Nesse contexto a necessidade da teologia fundamental é urgente e se reflete em algumas situações:
a)    O crente precisa saber dar a razão da sua fé.
b)    Necessidade que o homem tem de dar sentido à sua existência.
c)    Necessidade de fundação de uma pastoral global, que promova o diálogo entre a teologia e a ação pastoral.
Na tentativa de se definir a identidade da teologia fundamental, reconhece-se que ela não é um dado completamente adquirido, mas apresenta-se como:
a)    Ciência que estuda o evento da revelação e sua credibilidade.
b)    Disciplina que constitui a função do saber teológico em seu fundar-se a respeito de outras ciências.
c)    Introdução ao mistério de Cristo.
       A teologia fundamental é a consciência da necessidade de dar uma resposta de esperança da fé ao homem pós-moderno, expressa em 1Pd, 3,15: “Estai sempre dispostos a justificar vossa esperança perante aqueles que dela vos pedem conta.”
Com efeito, ficou devidamente evidenciado que o retrato da Teologia Fundamental de hoje é fruto de uma longa caminhada e que a evolução culminou em um avanço de conteúdo, de método e de destinatários. Tratava-se de uma teologia dos manuais focada unicamente no Magistério, que se utilizava da apologética, era eclesiocêntrica e tinha como destinatários os ateus, os não cristãos e os cristãos. 
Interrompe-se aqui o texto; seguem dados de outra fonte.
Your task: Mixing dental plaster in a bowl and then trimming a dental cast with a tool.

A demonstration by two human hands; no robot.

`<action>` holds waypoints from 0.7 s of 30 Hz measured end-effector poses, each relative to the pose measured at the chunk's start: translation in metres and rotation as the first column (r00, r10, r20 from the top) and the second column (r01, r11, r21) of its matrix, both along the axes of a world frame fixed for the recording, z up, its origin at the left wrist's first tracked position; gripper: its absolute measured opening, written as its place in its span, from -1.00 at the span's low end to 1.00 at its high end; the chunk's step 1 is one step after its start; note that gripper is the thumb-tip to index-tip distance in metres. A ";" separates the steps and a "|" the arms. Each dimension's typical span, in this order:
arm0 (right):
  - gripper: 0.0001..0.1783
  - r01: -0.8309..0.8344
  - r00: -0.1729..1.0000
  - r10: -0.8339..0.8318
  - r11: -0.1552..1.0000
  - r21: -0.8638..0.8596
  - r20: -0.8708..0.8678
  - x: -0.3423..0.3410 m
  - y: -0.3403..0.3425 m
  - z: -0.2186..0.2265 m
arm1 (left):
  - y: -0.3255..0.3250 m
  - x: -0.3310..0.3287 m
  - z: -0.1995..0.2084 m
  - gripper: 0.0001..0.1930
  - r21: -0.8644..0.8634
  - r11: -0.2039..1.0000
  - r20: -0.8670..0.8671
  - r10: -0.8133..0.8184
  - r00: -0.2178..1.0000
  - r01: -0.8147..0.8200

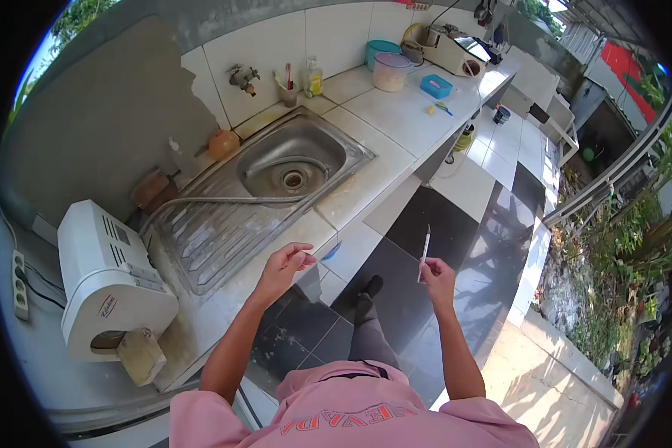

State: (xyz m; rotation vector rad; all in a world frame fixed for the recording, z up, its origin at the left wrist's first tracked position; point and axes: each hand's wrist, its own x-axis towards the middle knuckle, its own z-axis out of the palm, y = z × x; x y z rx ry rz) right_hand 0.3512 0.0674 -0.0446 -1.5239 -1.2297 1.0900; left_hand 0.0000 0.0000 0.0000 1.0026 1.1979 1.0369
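Observation:
My right hand [438, 282] is closed around a slim white stick-like tool [426, 246] with a narrow tip, held upright over the dark floor tiles. I cannot tell its exact kind. Along the counter's front edge, my left hand [282, 270] has its fingers curled and pressed toward the thumb; whatever it may hold is hidden or too small to name. A small blue pointed thing [332, 252] shows just right of that hand, and I cannot tell whether the two touch. Behind it sits a steel sink [339, 131] with a hose [235, 199] lying across its drainboard.
At the left stands a white appliance [116, 276] beside a power strip [20, 284]. A cup with brushes [287, 93], a yellow soap bottle [313, 78], and an orange round pot [222, 144] line the wall. Further right are a lidded tub [390, 72] and a blue container [435, 86].

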 end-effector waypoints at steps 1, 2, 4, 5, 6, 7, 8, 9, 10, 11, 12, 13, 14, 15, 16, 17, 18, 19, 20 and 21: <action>-0.85 -0.056 0.998 0.056 0.998 0.013 0.022 -0.012 0.020 0.003 | 0.008 0.001 0.003 -0.72 0.059 0.996 -0.061 0.068 0.996 -0.065; -0.86 -0.115 0.993 0.114 0.993 0.021 0.043 -0.017 0.034 0.001 | 0.015 0.003 0.002 -0.72 0.116 0.985 -0.121 0.140 0.983 -0.126; -0.85 -0.192 0.973 0.184 0.980 0.044 0.138 -0.011 0.155 0.008 | 0.093 0.025 -0.005 -0.72 0.120 0.963 -0.023 0.244 0.970 -0.239; -0.84 -0.221 0.953 0.211 0.975 0.024 0.220 -0.022 0.209 0.001 | 0.125 0.022 -0.017 -0.73 0.078 0.950 0.062 0.298 0.953 -0.302; -0.83 -0.249 0.930 0.228 0.968 0.038 0.289 -0.032 0.265 -0.008 | 0.155 0.018 -0.026 -0.74 0.040 0.921 0.103 0.381 0.919 -0.386; -0.83 -0.276 0.922 0.261 0.961 0.014 0.285 -0.042 0.299 -0.011 | 0.170 0.013 -0.030 -0.74 0.018 0.911 0.095 0.409 0.907 -0.413; -0.83 -0.341 0.860 0.282 0.938 0.068 0.426 -0.053 0.333 -0.014 | 0.184 0.006 -0.032 -0.74 0.012 0.867 0.056 0.498 0.866 -0.499; -0.82 -0.417 0.779 0.285 0.901 0.122 0.559 -0.062 0.365 -0.015 | 0.199 0.000 -0.033 -0.75 0.014 0.812 0.021 0.584 0.812 -0.584; -0.82 -0.477 0.735 0.347 0.875 0.080 0.582 -0.070 0.395 -0.018 | 0.219 -0.006 -0.027 -0.78 0.042 0.751 -0.002 0.660 0.751 -0.659; -0.82 -0.505 0.722 0.374 0.860 0.073 0.583 -0.075 0.422 -0.023 | 0.243 -0.015 -0.026 -0.78 0.034 0.730 -0.004 0.683 0.731 -0.682; -0.82 -0.550 0.660 0.385 0.832 0.066 0.644 -0.079 0.449 -0.029 | 0.270 -0.028 -0.025 -0.79 0.121 0.684 -0.090 0.729 0.678 -0.719; -0.81 -0.591 0.598 0.389 0.804 0.059 0.701 -0.086 0.474 -0.033 | 0.300 -0.044 -0.023 -0.80 0.211 0.639 -0.173 0.769 0.615 -0.740; -0.83 -0.634 0.575 0.413 0.770 0.066 0.706 -0.093 0.492 -0.034 | 0.331 -0.061 -0.011 -0.80 0.278 0.592 -0.217 0.806 0.550 -0.757; -0.83 -0.650 0.564 0.431 0.758 0.057 0.704 -0.096 0.506 -0.037 | 0.365 -0.078 0.003 -0.81 0.343 0.546 -0.255 0.837 0.484 -0.764; -0.82 -0.682 0.510 0.426 0.729 0.050 0.747 -0.098 0.517 -0.040 | 0.398 -0.097 0.011 -0.81 0.443 0.492 -0.220 0.870 0.441 -0.750; -0.81 -0.703 0.457 0.406 0.710 0.042 0.791 -0.098 0.529 -0.042 | 0.436 -0.108 0.024 -0.80 0.492 0.498 -0.312 0.867 0.390 -0.714; -0.81 -0.709 0.452 0.412 0.704 0.038 0.791 -0.101 0.536 -0.040 | 0.469 -0.123 0.037 -0.79 0.541 0.504 -0.398 0.858 0.323 -0.673; -0.79 -0.711 0.461 0.413 0.702 0.048 0.786 -0.107 0.534 -0.032 | 0.496 -0.150 0.029 -0.78 0.634 0.490 -0.465 0.860 0.211 -0.598; -0.77 -0.709 0.473 0.409 0.703 0.061 0.780 -0.115 0.533 -0.024 | 0.520 -0.178 0.020 -0.76 0.715 0.485 -0.512 0.854 0.094 -0.503; -0.77 -0.711 0.466 0.405 0.701 0.061 0.786 -0.116 0.537 -0.017 | 0.547 -0.190 0.023 -0.76 0.715 0.479 -0.506 0.857 0.096 -0.509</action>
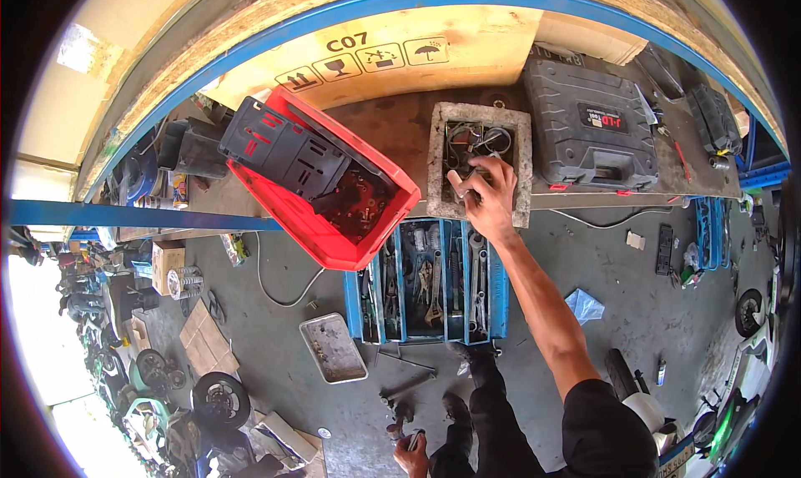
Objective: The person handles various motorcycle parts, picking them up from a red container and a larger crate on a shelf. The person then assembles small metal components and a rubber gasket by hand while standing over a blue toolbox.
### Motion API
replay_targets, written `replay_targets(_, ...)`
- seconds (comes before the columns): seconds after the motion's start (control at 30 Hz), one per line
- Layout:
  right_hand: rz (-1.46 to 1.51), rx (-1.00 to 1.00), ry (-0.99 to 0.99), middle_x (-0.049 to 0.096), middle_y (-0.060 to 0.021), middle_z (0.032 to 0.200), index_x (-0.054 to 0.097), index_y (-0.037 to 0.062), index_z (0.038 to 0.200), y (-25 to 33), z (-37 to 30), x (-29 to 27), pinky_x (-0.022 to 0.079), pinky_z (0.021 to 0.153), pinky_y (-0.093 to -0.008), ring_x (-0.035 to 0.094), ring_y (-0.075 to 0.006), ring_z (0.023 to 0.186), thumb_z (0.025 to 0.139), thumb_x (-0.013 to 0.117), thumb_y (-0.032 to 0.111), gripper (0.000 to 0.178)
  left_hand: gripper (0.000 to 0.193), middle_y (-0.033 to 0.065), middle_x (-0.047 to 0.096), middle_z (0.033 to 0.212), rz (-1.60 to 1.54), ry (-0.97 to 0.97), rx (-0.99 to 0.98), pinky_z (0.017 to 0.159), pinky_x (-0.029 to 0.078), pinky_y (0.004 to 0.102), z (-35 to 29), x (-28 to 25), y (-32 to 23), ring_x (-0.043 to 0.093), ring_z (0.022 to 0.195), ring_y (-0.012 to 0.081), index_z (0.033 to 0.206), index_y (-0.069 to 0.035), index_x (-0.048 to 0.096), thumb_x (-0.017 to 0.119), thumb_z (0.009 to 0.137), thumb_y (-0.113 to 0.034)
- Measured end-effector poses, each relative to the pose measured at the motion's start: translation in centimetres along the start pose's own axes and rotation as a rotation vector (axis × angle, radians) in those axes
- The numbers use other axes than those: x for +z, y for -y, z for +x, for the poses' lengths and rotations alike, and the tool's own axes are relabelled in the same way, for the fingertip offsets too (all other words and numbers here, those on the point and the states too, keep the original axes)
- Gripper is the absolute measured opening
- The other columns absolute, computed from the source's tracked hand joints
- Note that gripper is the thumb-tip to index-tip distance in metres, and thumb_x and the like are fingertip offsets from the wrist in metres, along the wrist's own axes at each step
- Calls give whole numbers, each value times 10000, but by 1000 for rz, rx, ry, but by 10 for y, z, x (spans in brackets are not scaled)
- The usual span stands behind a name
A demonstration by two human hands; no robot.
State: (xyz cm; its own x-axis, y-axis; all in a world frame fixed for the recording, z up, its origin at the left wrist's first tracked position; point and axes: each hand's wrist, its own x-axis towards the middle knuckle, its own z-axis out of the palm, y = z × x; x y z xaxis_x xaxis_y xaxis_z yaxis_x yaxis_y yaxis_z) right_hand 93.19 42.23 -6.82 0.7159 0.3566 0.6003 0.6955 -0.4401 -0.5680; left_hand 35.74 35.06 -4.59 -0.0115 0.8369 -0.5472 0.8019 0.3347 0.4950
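My right hand reaches into a grey, rough-walled foam box on the workbench. Its fingers are curled together over the contents, and whatever they may pinch is too small to make out. Inside the box lie coiled wires and small dark metal pieces. Low in the picture, beside my legs, my left hand is closed round a small dark object, partly hidden by the fingers. A brownish metal part shows right by that hand; whether it is held I cannot tell.
A red bin with a black plastic panel overhangs the bench edge. Right of the box rests a black tool case. Below, on the floor, stand an open blue toolbox of wrenches and pliers and a metal tray.
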Motion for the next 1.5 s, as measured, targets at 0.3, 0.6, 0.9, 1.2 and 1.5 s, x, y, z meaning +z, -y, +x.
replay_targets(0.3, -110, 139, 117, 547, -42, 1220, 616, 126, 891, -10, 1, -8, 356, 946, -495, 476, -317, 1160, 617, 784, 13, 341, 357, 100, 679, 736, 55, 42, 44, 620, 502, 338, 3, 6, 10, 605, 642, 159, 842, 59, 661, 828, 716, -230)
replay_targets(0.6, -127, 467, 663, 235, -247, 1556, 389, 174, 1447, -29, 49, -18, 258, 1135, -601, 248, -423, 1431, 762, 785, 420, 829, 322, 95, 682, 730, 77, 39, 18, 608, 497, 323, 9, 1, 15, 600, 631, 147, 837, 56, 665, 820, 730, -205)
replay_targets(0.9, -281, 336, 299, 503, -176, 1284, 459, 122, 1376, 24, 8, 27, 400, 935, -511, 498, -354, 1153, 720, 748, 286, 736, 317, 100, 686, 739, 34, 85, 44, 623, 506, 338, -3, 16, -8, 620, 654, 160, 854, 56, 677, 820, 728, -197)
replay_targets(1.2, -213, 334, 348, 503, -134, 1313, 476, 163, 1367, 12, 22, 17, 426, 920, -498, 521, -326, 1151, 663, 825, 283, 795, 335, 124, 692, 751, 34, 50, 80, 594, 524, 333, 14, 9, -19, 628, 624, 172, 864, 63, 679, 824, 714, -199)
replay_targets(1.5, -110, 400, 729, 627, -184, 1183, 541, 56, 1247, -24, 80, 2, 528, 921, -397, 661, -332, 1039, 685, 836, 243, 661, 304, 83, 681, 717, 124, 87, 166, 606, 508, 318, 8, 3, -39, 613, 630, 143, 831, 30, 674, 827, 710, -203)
Evoluiu-se para uma teologia Cristocêntrica efetivamente baseada na Tradição, no Magistério, e com maior destaque, nas Sagradas Escrituras com uma apresentação positiva do ensinamento da Igreja, baseando-se no diálogo e no ecumenismo, tendo como destinatários todo homem, numa visão de amor e que tem buscado incessantemente vencer os desafios de resgatar e conferir dignidade a todos os homens e mulheres de um mundo que se diz pós-moderno, mas que, pelos comportamentos e atitudes, parece ter voltado ao tempo das cavernas pré-históricas.

Referência:
FISICHELLA, RINO. Introdução à Teologia Fundamental, 3. ed. São Paulo: Loyola, 2011.